Jude also feels that the trade reporting mandate in Europe could be simplified with the removal of Exchange Traded Derivatives from its purview. “There are levels of transparency and risk mitigation that exchanges and clearing houses already undertake,” he reasons. “Further on from this, we believe that all CCPs should provide UTIs to clients. This would vastly improve the pairing process as there would be a consistency to the data. If you had single-sided reporting, then you would remove the need for pairing, but then you would also lose the depth of the data, so I can see why ESMA has requested dual-sided reporting.”

 

The third key issue that Jude identifies during our conversation is the need for porting rules to be put in place, making it easier for clients to switch their trade repository.

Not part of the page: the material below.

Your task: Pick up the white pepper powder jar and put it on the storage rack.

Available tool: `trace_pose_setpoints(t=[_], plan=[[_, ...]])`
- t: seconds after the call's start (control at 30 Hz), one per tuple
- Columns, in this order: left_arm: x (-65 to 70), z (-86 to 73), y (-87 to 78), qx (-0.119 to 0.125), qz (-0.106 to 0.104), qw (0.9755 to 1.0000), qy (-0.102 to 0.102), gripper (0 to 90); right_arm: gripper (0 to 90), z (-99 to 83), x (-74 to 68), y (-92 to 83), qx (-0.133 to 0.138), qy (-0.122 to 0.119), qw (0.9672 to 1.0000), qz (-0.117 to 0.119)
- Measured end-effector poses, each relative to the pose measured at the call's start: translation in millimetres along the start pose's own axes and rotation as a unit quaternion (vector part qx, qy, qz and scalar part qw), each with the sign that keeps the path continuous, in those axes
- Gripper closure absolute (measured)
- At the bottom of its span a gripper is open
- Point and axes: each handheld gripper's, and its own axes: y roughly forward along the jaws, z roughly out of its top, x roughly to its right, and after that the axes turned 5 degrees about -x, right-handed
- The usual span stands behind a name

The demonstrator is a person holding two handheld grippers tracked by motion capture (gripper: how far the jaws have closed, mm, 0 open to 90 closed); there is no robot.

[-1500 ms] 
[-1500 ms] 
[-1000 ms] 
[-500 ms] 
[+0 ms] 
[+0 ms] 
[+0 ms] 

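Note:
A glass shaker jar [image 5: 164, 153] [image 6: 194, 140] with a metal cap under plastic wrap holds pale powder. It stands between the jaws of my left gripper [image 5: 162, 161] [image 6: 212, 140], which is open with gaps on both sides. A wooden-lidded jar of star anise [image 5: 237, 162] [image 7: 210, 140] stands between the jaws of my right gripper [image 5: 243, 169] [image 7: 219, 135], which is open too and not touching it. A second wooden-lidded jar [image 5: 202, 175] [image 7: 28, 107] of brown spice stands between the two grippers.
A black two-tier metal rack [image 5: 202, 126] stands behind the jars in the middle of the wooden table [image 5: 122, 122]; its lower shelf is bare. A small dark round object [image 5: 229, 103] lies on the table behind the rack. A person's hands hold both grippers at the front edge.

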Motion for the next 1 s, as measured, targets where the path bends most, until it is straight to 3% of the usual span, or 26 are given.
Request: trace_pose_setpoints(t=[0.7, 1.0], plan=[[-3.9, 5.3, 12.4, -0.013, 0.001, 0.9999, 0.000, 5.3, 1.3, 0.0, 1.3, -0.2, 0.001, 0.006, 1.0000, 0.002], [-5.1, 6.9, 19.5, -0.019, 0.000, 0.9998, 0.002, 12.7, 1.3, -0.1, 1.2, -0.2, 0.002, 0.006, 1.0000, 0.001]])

In the maelstrom that followed the February 12, 2014, go-live date for the mandate, a number of market participants were left dissatisfied with their trade repository solution and sought to change their providers.

 

Due to a lack of porting within the rules, this was not an activity that could be easily undertaken. “It has been quite a problematic mandate,” says Jude. “Many clients signed up with trade repositories are now looking to move, but the lack of portability has really stifled that. We have spoken to ESMA about this and are hoping for porting to be introduced. This will be a good change in the industry, since clients will be able to move trade repository and continue reporting in the same way.”

 

With porting looking likely to be sorted imminently – proposals are with ESMA and a paper on the issue is expected in the coming weeks – the industry can then turn its focus to the outstanding issue of UTIs and their generation and, latterly, the inclusion of ETDs within the mandate.

 

Once these outstanding issues are resolved, CME believes that we will be left with a much more functional trade reporting landscape for Europe.